Canadian chemical engineer (1930–2021)

Clement Willis Bowman (January 7, 1930 – October 7, 2021) was a Canadian chemical engineer, the founding chairperson of the Alberta Oil Sands Technology and Research Authority. He was a Member of the Order of Canada and a recipient of the Global Energy Prize.

==Career==
After graduating from the University of Toronto as a chemical engineer in 1952, Bowman worked for several years with DuPont Canada on the production of nylon in Kingston, Ontario. He then returned to the University of Toronto in 1957 for postgraduate work. In 1958, he attained a MASc and then a PhD in 1961.

After receiving his PhD, Bowman joined Imperial Oil Limited, an affiliate of Exxon Corporation, at the Esso Research Centre in Sarnia, Ontario. In 1964, he was assigned to a test of bitumen separation on the oil sands formation in Alberta. He worked for Syncrude Canada Limited for the next six years, conducting studies on the molecular and interfacial properties of the oil sands and the mechanism of the Clark hot water separation process, leading to a paper presented at the Seventh World Petroleum Congress in Mexico City in 1967.

In the late 1960s the government of Alberta decreased the rate of oil sands development, and Bowman returned to Imperial's research department in Sarnia, and was later promoted to senior researcher.
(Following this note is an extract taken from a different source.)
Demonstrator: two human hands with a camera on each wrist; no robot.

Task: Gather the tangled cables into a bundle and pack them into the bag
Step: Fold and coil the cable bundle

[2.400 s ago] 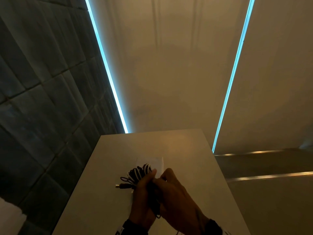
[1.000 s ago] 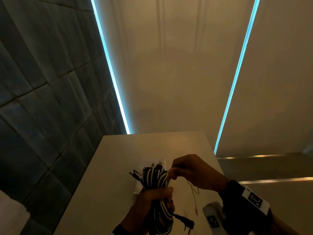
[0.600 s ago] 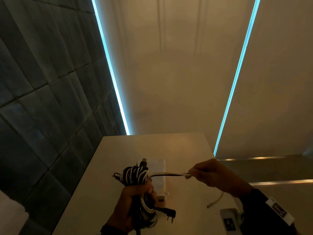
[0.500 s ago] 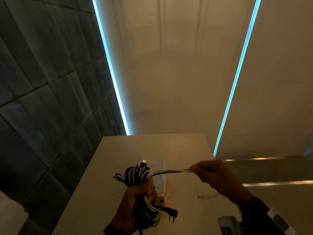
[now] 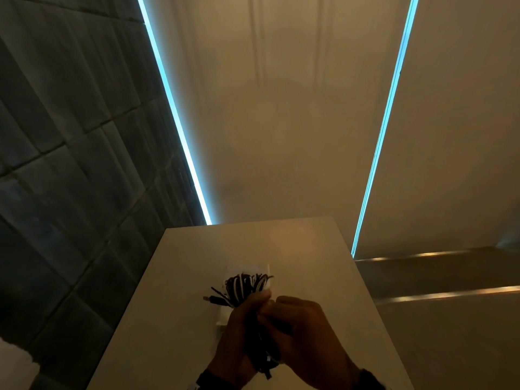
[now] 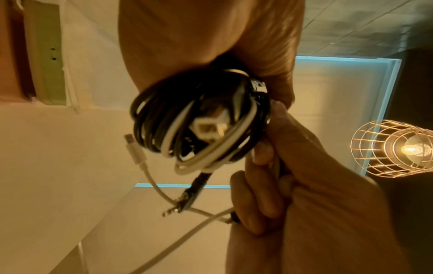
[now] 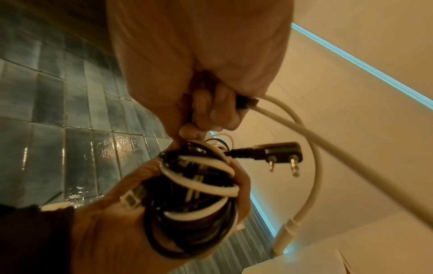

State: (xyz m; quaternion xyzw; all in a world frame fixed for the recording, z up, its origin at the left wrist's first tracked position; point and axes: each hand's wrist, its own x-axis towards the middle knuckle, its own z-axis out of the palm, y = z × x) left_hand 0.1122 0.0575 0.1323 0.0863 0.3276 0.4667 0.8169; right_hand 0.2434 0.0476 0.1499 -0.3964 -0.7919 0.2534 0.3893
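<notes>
Your left hand (image 5: 239, 330) wraps its fingers round the cable bundle (image 5: 247, 285), held upright above the table (image 5: 174, 291), loops fanning away from you. Your right hand (image 5: 306, 333) pinches a white cable (image 7: 328, 146) against it. A two-pin plug (image 7: 279, 150) sticks out sideways. The white bag (image 5: 247, 268) lies flat just behind. No readable writing.

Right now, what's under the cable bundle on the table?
In the head view, a white flat bag lies on the table beneath the raised cable bundle. Only its far edge and left side show; the left hand and right hand hide the rest.
</notes>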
In 1975, Bowman was appointed the first chairperson of the Alberta Oil Sands Technology and Research Authority (AOSTRA). AOSTRA is a crown corporation with a fund of US$100 million (worth US$ million today). He was responsible for starting a project to obtain access to the deep oil sands deposits by sinking a shaft and drilling horizontal wells by directional drilling, now the basis of the widely adopted method of steam assisted gravity drainage (SAGD).

In 1984, Bowman returned to Imperial Oil as Vice President—Research of its division Esso Petroleum Canada, with responsibility for the Sarnia Research Centre. In 1986, he returned to Alberta as President of the Alberta Research Council, an Alberta crown corporation. At the Council, he led the organization into joint research ventures with the private sector, with the oil sands and their environmental issues remaining a priority. He left the Alberta Research Council in 1991 to open his own consulting practice. In 1989, five years after leaving AOSTRA, he received the Karl Clark Distinguished Service Award for his contributions to AOSTRA, and the funds led to a $10,000 endowment to the University of Alberta for a scholarship in his name.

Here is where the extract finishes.